Proof, Not Preaching
A policy on paper is easy. The test lies in practice.
Soon after, the Departments of Obstetrics & Gynaecology and Pathology organised state-level conferences. They followed the new playbook. Food was simple, vegetarian, and nutritious. There were no cocktail parties. No “delegate bags” stuffed with promotional clutter. The focus stayed firmly on science.
The cost remained modest—just over ₹3 lakh.
And the delegates still came.
They came in good numbers, not because we offered luxury, but because we offered learning. Many of them, perhaps to their own surprise, realised that pathology did not require a banquet. It required good teachers, good slides, and honest discussion.
In a small but significant way, MGIMS demonstrated something rare in Indian medical academia: academic dignity does not need a sponsor.
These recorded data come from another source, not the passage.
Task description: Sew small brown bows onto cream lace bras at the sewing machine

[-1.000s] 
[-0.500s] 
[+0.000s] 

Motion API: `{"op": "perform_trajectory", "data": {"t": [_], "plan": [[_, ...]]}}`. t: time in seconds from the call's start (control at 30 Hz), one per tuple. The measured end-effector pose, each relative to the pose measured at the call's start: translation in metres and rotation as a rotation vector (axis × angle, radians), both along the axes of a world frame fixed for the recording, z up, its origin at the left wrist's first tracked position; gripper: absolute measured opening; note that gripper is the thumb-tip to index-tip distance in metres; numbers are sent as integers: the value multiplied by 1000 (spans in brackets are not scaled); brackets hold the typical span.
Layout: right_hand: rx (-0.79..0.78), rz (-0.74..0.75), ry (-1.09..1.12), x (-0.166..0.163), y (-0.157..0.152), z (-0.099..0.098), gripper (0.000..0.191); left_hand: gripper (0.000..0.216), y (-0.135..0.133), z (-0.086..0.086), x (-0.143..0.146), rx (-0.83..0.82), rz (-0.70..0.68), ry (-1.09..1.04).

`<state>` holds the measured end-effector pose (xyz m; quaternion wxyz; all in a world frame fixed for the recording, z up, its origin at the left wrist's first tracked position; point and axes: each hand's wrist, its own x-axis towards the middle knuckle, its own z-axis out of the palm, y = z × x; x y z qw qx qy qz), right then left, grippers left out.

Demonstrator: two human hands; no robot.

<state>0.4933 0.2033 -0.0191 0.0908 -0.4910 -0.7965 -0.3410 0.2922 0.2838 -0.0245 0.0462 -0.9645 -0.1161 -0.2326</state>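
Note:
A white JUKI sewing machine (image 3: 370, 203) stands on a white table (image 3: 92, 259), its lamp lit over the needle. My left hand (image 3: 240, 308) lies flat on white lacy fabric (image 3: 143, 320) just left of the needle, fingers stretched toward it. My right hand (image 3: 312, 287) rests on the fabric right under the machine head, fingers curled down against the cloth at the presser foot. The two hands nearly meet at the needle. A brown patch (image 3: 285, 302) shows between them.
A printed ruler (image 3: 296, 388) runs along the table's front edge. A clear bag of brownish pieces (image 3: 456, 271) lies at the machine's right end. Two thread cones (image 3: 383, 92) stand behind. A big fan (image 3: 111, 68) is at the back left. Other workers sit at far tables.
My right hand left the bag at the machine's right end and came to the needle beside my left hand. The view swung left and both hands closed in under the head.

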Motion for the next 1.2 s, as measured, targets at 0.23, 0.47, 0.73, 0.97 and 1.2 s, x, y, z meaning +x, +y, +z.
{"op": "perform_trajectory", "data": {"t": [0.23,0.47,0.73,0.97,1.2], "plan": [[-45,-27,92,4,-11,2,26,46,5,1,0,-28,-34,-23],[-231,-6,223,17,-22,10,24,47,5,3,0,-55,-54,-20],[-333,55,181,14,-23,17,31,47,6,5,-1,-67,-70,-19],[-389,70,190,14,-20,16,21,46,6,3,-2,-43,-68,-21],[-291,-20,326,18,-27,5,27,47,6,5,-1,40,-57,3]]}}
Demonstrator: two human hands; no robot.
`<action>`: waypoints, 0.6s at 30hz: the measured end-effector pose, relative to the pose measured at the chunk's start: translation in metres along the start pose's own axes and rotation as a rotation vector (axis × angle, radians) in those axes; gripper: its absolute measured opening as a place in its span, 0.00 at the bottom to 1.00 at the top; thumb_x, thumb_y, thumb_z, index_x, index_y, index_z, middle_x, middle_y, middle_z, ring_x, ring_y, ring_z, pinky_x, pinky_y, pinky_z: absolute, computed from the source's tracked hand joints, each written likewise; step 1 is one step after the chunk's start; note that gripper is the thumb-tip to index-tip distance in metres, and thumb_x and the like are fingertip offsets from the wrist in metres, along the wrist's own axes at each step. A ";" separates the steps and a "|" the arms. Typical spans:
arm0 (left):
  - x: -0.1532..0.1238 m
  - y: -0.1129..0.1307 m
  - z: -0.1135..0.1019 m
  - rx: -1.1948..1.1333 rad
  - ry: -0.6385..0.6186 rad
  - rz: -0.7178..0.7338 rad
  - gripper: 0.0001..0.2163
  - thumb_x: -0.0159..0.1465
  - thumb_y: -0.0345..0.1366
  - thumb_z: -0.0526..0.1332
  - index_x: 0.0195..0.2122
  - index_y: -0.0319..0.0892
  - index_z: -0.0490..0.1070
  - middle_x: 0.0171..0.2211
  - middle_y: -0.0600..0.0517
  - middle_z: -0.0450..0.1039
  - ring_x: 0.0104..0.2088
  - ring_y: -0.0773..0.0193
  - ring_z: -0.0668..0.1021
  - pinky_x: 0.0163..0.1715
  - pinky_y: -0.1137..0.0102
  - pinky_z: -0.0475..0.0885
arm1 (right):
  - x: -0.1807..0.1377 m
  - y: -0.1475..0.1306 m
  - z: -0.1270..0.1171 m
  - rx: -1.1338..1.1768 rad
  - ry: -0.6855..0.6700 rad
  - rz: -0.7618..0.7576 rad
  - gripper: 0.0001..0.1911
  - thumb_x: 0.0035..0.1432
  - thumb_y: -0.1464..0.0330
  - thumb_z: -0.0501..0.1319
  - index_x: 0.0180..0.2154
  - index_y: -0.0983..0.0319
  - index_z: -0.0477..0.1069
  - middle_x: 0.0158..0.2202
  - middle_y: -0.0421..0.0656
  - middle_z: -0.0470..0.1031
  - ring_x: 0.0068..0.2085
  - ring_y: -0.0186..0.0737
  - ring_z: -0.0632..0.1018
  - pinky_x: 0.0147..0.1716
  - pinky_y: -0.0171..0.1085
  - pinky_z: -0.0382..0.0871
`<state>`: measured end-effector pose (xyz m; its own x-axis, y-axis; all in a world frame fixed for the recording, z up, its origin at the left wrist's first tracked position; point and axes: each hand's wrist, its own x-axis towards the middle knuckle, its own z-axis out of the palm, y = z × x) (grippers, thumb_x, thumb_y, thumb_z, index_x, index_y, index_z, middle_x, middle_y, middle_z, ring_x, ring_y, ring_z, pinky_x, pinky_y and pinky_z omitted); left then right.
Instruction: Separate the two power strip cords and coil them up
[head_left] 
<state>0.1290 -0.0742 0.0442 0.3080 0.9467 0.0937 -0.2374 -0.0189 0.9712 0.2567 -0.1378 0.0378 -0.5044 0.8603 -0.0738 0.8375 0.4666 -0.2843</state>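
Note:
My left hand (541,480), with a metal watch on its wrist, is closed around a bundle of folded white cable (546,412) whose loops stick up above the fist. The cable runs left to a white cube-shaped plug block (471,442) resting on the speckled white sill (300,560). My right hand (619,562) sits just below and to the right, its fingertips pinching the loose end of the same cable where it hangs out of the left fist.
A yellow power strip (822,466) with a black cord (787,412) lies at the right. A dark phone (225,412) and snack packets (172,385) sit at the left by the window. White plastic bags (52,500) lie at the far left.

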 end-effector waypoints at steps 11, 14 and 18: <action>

Walking Alone, Staying Firm
More than two decades have passed since that decision. If anything, the landscape of medical conferences in India has grown noisier, richer, and more extravagant. In December 2009, the Medical Council of India introduced Rule 6.8, prohibiting doctors from accepting gifts, travel, and hospitality from the industry. On paper, it looked like reform.
In practice, enforcement has often been a joke.
National conferences have become mega-events where “success” is measured not by the quality of debate, but by the size of the banquet hall and the variety of scotch. The All India Congress of Obstetrics and Gynaecology (AICOG) 2017 was estimated to cost anywhere between ₹17 to ₹20 crore—numbers that would have made even a seasoned auditor blink.
As my friend Dr. Anant Bhan once remarked, “This is worrying. The focus should be on academic substance, not hospitality.”
In Sevagram, we have remained an island.
We have hosted countless seminars, workshops, and CMEs since 2002. Not one has been sponsored by a drug company. We have proved—quietly, without fanfare—that when you remove the noise of marketing, the signal of science becomes clearer.
We may not offer five-star luxury. But we offer something far more valuable: education that is bought and paid for by no one but ourselves.